[Task to complete] Search the records for the string "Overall" and report how many lines contain it, with nothing else.

- Opening Delimiter -

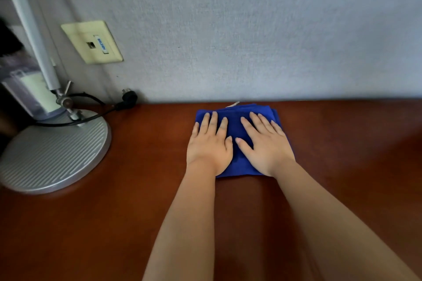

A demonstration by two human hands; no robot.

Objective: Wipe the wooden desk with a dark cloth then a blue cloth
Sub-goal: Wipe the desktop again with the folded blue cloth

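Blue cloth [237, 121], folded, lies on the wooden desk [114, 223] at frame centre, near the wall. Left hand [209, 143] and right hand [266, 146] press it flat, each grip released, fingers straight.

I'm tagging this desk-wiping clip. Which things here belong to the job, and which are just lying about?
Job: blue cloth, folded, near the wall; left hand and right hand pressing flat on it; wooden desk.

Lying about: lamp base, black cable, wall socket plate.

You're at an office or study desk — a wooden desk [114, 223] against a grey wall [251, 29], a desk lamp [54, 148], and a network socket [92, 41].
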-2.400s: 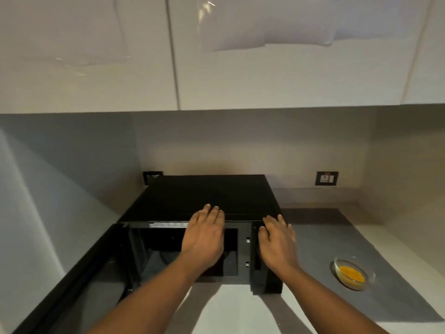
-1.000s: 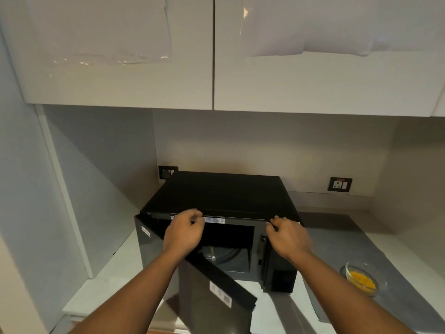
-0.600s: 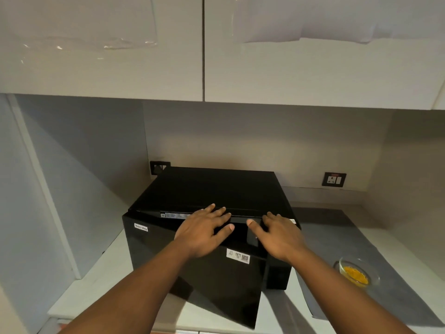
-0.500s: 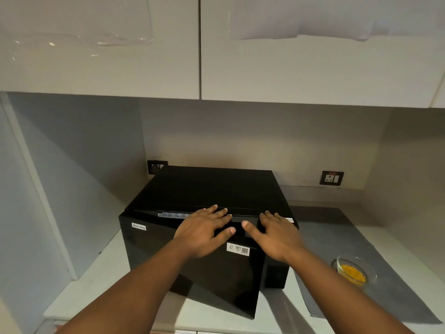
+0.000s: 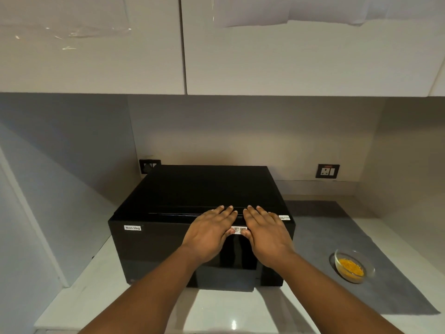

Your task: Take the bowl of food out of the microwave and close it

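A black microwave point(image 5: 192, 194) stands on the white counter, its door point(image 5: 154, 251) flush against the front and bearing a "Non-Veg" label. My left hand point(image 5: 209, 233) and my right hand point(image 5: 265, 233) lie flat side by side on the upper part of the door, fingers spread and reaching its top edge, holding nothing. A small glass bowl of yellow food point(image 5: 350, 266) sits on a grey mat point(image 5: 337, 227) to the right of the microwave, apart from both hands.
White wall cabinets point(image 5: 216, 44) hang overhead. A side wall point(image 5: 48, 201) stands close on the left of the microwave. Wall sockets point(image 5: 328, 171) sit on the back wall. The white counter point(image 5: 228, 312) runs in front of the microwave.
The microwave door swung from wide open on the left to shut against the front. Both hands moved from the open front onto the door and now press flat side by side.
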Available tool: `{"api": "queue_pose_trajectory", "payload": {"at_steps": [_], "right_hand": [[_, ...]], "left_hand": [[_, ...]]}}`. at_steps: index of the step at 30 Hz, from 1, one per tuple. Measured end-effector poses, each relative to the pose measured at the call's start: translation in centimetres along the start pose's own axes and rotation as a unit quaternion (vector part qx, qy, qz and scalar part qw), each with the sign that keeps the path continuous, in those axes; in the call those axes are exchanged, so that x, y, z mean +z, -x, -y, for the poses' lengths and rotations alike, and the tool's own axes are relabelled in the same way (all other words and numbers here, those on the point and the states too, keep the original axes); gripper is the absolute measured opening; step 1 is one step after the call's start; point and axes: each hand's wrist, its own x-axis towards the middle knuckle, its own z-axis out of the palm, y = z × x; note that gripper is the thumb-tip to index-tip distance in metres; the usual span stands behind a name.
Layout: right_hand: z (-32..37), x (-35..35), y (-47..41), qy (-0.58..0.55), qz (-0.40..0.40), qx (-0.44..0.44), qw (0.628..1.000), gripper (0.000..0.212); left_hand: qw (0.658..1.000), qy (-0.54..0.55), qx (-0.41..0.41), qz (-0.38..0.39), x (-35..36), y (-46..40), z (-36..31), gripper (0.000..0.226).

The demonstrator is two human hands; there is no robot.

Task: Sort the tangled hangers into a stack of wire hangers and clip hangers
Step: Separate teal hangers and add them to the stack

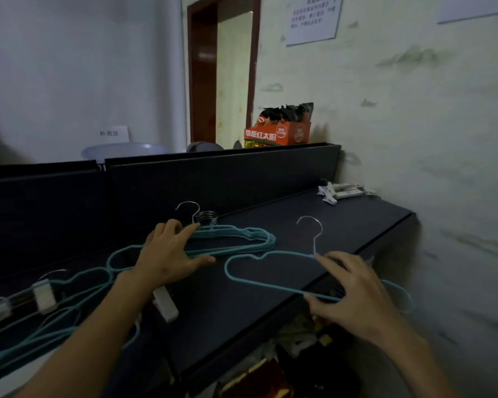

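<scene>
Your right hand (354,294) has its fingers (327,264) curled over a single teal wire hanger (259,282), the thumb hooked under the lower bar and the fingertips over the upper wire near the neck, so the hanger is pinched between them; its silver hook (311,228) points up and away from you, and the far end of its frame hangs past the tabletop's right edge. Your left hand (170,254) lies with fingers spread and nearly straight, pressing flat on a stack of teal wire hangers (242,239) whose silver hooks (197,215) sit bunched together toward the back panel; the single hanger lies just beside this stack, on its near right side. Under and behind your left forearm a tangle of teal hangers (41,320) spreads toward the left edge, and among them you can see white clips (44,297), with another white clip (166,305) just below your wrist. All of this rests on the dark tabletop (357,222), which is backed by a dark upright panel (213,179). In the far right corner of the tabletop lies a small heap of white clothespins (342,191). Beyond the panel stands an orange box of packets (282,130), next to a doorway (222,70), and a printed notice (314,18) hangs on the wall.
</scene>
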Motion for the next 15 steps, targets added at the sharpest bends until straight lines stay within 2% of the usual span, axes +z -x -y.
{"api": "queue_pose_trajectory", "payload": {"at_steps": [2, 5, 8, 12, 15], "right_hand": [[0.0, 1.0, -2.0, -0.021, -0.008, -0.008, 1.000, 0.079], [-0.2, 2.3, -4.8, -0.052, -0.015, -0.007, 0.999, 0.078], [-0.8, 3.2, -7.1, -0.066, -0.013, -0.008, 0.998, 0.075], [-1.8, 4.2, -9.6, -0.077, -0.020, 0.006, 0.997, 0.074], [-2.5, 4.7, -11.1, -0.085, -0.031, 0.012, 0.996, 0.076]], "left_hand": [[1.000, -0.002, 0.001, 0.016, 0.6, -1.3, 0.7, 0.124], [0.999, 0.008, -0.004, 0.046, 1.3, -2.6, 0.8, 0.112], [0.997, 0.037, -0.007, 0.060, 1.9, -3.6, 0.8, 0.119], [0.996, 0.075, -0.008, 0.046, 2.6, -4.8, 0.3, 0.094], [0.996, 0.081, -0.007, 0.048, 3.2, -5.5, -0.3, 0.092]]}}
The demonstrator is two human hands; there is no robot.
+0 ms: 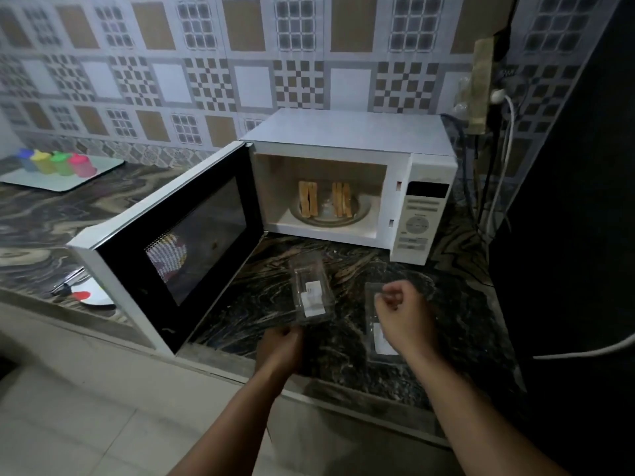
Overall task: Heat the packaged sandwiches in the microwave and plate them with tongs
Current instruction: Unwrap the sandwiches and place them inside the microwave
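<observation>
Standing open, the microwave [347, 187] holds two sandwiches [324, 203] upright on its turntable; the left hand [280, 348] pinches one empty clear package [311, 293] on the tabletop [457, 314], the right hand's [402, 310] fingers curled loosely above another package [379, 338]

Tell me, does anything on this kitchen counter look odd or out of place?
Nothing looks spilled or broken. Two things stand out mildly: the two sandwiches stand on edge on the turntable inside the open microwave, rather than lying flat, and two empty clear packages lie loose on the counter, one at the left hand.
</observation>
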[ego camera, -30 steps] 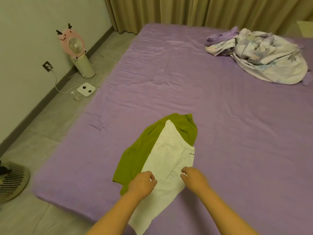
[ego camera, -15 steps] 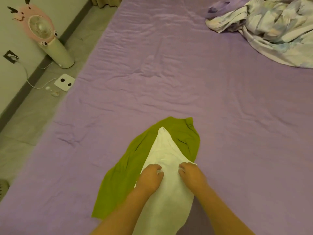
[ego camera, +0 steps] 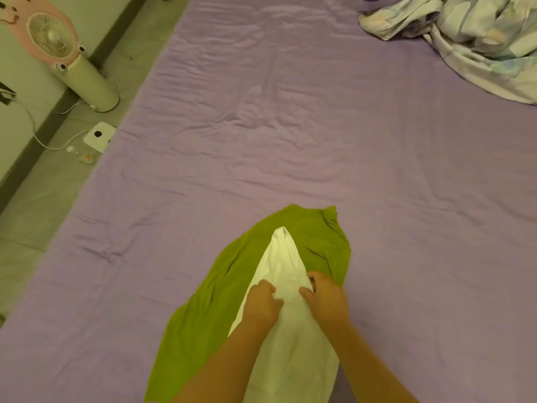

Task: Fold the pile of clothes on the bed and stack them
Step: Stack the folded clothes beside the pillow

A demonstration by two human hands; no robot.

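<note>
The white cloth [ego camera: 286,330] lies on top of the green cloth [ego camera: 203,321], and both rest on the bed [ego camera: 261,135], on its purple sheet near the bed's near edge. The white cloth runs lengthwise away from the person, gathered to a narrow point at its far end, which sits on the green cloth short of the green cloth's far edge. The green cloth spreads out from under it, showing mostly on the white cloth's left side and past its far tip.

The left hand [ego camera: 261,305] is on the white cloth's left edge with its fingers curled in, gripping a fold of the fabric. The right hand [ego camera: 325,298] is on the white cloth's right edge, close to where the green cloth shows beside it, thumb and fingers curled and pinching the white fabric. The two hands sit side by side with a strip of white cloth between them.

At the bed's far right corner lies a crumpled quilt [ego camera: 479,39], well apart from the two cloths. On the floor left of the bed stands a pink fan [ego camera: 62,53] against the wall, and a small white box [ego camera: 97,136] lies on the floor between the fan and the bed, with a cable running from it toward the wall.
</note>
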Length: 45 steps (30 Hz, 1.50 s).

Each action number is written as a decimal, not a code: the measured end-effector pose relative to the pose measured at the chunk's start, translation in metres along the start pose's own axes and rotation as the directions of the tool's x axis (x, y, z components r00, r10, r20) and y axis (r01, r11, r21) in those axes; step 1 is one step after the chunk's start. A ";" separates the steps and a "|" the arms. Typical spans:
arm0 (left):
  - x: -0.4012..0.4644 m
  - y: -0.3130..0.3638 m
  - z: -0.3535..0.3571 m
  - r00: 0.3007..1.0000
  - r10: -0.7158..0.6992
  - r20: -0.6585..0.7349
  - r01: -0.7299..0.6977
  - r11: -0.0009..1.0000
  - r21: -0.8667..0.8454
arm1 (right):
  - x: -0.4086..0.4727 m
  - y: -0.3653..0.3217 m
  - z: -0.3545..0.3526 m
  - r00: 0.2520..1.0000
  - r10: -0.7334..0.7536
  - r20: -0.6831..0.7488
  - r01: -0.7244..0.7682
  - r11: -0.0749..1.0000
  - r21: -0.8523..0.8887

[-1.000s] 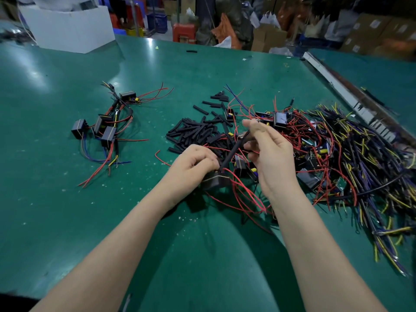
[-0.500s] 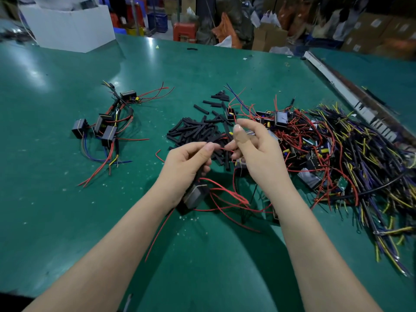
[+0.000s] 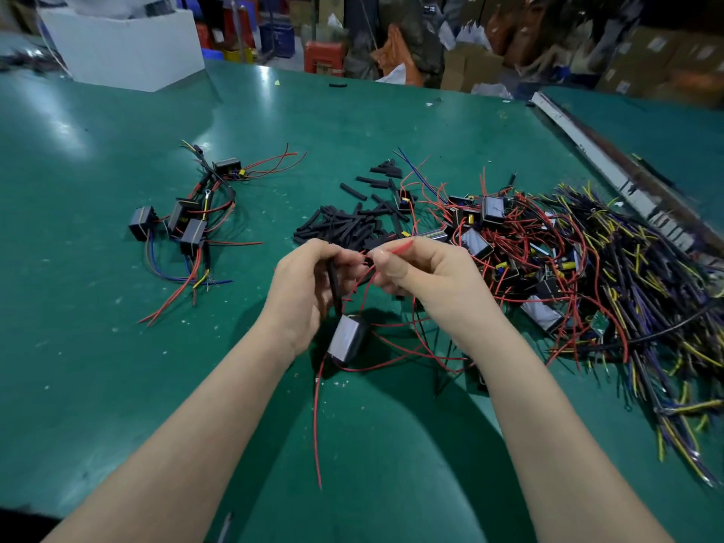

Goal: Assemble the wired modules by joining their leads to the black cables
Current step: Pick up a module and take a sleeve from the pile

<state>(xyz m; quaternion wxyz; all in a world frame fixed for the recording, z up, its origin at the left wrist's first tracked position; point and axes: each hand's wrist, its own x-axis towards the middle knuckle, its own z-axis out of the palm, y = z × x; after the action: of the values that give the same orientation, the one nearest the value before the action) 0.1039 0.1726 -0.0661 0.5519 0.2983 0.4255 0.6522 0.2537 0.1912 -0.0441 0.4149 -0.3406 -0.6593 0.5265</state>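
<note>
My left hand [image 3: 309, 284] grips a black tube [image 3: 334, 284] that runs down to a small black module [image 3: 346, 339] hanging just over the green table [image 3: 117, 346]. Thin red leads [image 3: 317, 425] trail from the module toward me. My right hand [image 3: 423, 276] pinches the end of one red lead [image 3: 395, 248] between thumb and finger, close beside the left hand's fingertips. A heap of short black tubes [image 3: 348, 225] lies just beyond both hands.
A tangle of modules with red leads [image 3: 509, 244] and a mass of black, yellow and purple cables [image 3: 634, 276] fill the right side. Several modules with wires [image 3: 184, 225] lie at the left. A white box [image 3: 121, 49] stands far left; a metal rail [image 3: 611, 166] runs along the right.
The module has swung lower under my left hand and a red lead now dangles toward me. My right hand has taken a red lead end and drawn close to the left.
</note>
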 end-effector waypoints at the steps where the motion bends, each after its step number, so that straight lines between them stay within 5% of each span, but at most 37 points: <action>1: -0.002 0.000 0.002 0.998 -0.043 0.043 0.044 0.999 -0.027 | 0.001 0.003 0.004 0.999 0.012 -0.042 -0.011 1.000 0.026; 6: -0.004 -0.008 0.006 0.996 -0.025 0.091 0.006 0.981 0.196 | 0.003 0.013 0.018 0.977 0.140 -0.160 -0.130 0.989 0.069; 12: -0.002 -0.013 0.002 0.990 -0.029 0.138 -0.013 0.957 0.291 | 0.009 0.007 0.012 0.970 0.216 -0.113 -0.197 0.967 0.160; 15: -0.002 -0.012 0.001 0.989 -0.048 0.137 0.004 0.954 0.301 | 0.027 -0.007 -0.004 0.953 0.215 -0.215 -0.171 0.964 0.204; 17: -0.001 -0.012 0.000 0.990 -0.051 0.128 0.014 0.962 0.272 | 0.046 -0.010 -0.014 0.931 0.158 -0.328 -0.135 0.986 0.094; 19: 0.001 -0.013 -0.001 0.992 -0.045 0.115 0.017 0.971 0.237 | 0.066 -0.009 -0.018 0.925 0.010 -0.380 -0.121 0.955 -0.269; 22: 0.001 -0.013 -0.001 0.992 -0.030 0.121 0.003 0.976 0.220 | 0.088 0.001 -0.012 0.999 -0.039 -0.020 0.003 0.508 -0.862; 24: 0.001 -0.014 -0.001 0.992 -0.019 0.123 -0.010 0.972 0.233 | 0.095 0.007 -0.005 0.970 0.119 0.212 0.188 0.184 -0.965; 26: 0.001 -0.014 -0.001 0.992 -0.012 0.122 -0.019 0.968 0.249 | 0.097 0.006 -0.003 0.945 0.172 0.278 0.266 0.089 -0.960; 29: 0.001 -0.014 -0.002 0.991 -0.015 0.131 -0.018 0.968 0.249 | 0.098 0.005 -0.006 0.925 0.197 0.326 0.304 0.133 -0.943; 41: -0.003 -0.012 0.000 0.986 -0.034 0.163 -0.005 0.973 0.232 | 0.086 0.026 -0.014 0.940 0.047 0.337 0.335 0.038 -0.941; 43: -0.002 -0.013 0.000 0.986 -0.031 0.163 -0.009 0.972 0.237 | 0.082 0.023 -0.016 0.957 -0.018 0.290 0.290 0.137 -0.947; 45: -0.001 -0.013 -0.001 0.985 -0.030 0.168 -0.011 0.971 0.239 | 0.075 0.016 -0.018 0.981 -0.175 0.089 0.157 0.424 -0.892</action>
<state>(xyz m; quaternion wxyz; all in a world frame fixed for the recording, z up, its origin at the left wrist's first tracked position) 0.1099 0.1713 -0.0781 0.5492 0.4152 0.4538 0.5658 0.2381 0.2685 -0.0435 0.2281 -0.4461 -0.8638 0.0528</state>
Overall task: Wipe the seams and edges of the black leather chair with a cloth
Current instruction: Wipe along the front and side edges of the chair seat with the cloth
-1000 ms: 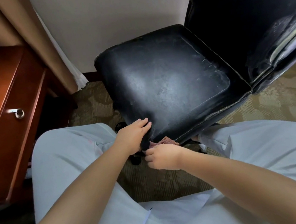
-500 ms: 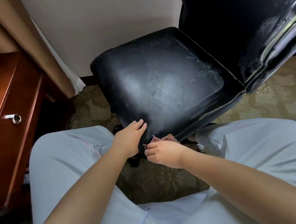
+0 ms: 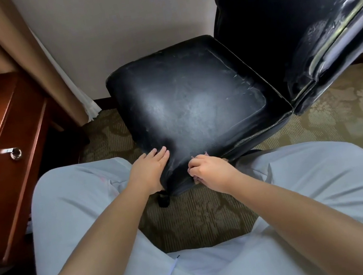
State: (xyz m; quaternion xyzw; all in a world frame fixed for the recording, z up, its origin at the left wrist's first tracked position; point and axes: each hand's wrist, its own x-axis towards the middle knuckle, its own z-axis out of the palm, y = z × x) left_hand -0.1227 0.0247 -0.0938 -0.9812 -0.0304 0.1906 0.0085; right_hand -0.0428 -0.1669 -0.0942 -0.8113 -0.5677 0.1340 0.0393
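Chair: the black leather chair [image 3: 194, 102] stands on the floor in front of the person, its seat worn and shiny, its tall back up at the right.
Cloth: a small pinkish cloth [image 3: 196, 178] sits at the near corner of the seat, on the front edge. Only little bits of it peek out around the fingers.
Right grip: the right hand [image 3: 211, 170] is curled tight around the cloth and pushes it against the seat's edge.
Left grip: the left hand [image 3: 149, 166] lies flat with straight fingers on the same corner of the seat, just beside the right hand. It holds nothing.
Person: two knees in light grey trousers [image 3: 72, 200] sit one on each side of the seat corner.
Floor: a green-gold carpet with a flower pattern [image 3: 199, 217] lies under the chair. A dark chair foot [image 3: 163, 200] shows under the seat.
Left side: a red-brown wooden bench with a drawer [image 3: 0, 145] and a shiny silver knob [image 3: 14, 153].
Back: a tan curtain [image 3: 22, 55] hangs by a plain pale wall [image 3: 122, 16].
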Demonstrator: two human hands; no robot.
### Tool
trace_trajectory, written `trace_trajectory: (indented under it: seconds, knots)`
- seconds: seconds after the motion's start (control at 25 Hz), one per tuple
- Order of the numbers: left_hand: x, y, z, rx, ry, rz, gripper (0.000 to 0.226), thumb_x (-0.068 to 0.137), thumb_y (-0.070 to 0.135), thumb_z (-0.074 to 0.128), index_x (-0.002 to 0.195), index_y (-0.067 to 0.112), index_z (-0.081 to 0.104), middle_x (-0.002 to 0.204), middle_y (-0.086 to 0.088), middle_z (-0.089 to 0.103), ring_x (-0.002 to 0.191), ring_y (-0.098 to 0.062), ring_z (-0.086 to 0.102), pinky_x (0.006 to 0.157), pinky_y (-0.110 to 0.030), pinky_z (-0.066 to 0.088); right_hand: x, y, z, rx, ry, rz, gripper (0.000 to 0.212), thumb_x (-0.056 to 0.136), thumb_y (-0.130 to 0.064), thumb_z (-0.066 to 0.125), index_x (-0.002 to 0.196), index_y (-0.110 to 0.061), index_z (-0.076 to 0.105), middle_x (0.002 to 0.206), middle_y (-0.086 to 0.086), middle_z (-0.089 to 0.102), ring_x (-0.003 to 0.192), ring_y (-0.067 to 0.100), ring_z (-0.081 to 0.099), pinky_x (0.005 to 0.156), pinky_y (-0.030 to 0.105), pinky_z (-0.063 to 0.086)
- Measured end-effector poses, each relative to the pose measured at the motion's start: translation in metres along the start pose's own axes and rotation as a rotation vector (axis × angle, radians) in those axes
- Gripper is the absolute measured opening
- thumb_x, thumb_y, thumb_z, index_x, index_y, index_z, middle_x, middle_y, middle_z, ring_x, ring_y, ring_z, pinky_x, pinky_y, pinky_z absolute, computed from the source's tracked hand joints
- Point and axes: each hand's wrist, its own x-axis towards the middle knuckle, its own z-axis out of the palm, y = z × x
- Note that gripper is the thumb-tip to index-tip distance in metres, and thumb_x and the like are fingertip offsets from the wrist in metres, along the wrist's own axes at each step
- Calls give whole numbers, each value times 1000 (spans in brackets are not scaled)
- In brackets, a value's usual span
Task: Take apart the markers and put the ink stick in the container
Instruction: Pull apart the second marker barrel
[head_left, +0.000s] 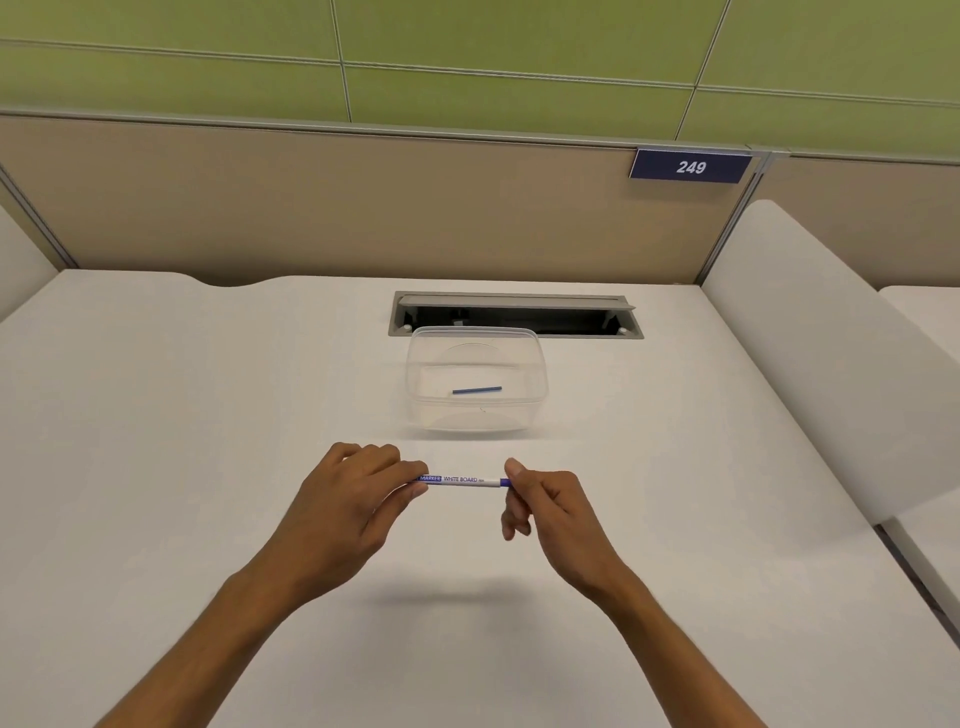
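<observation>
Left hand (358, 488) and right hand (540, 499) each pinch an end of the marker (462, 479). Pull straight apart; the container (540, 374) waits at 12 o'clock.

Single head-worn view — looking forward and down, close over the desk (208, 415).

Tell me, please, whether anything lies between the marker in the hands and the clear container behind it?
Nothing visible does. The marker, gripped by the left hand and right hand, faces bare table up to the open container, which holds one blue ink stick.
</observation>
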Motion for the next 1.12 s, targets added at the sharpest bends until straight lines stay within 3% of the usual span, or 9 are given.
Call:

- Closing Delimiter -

[Written solution] 2